METHODS:PURPOSE:Low skeletal muscle mass has been associated with poor prognosis in patients with advanced lung cancer. However, little is known about the relationship between skeletal muscle mass and overall survival in patients with bone metastases from lung cancer. The objective of the present study was to evaluate the prognostic value of low trunk muscle mass in predicting overall survival in these patients.
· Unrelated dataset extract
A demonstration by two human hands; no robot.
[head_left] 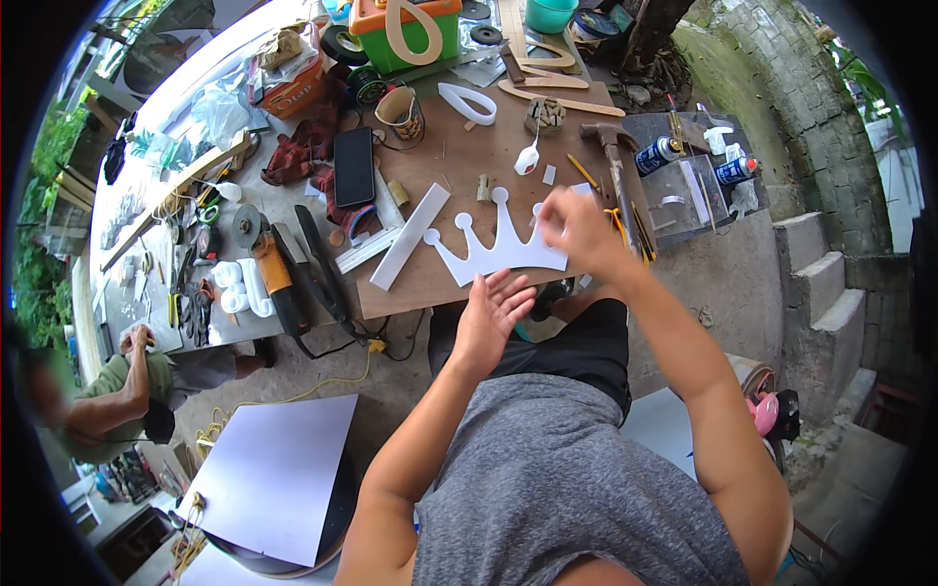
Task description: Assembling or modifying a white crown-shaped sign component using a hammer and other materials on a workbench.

METHODS:The data from 198 patients who were diagnosed with bone metastases from lung cancer from April 2009 to May 2017 were retrospectively reviewed. The areas of the psoas and paravertebral muscles were measured at the level of the third lumbar vertebra on computed tomography scans taken at the time nearest to the diagnosis of bone metastasis. Muscle area was evaluated for male and female cohorts separately using different cutoff points. Cox proportional hazards analysis was performed to evaluate the factors independently associated with overall survival. RESULTS:The overall survival of patients in the lowest quartile for psoas muscle area or paravertebral muscle area was significantly shorter than that of patients above the 25th percentile for muscle area (p < 0.001). Multivariate analyses showed that paravertebral muscle mass (hazard ratio, 1.73; 95% confidence interval, 1.17-2.56; p = 0.006), epidermal growth factor receptor-targeted therapy, and performance status were independent prognostic factors. CONCLUSIONS:Low paravertebral muscle mass was associated with shorter survival, independently of known prognostic factors.